Here are the facts: Sam, the zoo's only resident male, was moved to a different wildlife park more than a year ago. Before he left, Mica had already been carrying another joey (which we wrote about last August) in her pouch.
So how did Mica manage to become pregnant again after Sam left? Have we witnessed an immaculate conception?
It's actually quite simple! The birth is the result of a fascinating biological mechanism known as embryonic diapause. While most mammals have a fairly rigid gestational period, wallabies and other marsupials are capable of postponing gestation in response to unfavorable environmental conditions that could threaten the survival of the mother and her newborn.
"It’s an interesting survival mechanism that allows the mother to delay the development of the embryo in drought conditions or if she already has a joey in the pouch," Britt-Lewis says.
In this case, keepers believe that shortly after Mica gave birth to the other joey last year, she and Sam mated again. However, because the pouch was occupied at the time, the resulting embryo stayed dormant. Once the other joey was old enough to leave Mica's pouch, the embryo then began to develop in the now-vacant pouch.
Fast-forward several months, and flabbergasted keepers were greeted by another fuzzy face peeking out of Mica's pouch.

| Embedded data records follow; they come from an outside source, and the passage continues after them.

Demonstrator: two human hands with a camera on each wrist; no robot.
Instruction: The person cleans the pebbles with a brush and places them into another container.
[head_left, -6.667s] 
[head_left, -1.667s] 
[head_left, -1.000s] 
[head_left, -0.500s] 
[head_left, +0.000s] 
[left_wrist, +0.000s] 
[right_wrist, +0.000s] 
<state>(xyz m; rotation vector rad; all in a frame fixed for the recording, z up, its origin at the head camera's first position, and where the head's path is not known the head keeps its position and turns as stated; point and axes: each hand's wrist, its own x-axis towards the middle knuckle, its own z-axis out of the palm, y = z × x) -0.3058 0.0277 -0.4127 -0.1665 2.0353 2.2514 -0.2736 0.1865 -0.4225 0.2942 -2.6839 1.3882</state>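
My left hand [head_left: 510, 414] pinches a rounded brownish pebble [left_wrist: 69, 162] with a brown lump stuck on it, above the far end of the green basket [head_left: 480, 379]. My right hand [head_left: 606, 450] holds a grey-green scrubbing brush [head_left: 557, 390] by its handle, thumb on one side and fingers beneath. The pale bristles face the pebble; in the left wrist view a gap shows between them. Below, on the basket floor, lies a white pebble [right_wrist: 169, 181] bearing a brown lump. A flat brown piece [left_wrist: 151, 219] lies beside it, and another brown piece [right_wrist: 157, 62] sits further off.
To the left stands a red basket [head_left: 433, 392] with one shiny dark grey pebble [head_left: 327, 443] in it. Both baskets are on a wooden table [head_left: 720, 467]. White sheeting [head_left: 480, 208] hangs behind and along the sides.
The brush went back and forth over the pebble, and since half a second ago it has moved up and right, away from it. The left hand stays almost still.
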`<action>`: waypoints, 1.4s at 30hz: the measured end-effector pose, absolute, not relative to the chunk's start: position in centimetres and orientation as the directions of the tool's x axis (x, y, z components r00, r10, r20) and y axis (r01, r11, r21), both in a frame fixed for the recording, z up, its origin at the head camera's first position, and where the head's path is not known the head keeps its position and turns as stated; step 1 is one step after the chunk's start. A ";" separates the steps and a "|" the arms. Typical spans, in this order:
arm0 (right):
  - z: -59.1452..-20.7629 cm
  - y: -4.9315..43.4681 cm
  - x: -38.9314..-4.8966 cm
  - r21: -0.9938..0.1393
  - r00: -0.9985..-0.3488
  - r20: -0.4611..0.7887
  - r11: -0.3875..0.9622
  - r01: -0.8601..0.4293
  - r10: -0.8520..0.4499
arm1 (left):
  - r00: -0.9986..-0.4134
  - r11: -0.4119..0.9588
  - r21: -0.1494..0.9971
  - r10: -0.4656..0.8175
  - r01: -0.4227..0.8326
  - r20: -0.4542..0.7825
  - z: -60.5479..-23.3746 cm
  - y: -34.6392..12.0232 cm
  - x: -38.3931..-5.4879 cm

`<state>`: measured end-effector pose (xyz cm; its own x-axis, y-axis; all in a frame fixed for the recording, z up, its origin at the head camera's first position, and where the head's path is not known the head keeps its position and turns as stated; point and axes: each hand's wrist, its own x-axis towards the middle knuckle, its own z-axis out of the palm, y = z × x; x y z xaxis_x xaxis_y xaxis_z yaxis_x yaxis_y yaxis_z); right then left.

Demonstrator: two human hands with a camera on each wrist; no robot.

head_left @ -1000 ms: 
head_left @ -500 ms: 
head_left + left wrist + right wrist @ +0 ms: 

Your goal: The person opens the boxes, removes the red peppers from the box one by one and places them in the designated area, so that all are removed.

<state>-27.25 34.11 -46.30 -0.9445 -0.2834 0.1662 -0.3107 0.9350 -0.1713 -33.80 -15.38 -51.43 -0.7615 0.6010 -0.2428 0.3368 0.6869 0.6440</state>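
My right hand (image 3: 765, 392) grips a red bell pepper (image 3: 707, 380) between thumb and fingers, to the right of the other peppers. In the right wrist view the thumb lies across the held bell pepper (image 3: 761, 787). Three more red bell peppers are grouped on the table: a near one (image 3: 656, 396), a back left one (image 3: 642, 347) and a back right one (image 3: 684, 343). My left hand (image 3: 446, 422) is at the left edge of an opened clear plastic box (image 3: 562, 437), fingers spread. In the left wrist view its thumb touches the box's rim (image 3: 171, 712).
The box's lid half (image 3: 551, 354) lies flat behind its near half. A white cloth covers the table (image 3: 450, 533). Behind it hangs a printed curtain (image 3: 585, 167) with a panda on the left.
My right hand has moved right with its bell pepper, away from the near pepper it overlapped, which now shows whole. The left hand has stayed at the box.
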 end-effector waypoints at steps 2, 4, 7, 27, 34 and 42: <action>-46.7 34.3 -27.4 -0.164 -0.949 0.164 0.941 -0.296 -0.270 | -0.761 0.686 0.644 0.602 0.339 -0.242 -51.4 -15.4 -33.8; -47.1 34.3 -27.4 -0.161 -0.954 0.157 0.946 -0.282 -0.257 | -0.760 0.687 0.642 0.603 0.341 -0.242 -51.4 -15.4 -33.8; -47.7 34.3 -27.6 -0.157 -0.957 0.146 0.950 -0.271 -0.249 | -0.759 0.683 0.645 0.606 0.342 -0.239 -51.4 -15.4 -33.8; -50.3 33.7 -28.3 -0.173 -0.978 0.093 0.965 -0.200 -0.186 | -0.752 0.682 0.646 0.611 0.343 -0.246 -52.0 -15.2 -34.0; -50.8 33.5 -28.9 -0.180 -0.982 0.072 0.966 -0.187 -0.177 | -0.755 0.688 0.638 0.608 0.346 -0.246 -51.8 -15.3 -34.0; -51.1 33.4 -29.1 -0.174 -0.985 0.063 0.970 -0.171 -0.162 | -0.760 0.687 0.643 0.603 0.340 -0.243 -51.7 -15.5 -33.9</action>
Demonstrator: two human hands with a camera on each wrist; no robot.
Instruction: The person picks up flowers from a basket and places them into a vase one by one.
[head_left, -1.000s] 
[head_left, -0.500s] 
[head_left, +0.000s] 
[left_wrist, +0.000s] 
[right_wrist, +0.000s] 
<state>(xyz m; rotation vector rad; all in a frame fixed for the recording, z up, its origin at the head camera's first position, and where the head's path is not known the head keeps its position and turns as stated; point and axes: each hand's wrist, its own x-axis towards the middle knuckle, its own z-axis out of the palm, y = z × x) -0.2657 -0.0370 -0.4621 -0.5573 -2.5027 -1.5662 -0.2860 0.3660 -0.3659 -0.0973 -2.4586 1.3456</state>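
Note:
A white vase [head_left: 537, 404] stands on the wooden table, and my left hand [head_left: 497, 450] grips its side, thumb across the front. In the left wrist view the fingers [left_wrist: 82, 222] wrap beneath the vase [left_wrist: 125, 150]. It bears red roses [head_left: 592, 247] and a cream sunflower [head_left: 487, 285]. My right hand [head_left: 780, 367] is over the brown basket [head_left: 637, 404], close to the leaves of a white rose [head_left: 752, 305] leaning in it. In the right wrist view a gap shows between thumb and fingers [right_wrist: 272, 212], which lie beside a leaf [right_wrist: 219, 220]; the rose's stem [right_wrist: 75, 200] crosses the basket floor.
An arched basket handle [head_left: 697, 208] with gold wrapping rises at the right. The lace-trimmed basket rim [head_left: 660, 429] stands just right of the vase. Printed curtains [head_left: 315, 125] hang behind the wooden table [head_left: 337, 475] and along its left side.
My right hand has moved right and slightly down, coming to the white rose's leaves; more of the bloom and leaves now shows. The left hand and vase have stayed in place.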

Although the zoo isn't able to determine the sex of the little bundle of joy yet, Britt-Lewis explains that "Mica is a confident and attentive mum and her joey looks to be very strong. It shouldn’t be long before we start to see it venturing out of the pouch to take its first wobbly steps."
The birth of this tiny creature is more than just an funny story, though. It also represents hope for an endangered species. Brush-tailed rock-wallabies were once found all throughout New South Wales, Australia, but due to habitat loss, invasive predators and hunting, their numbers have been on a decline since the beginning of the 20th century.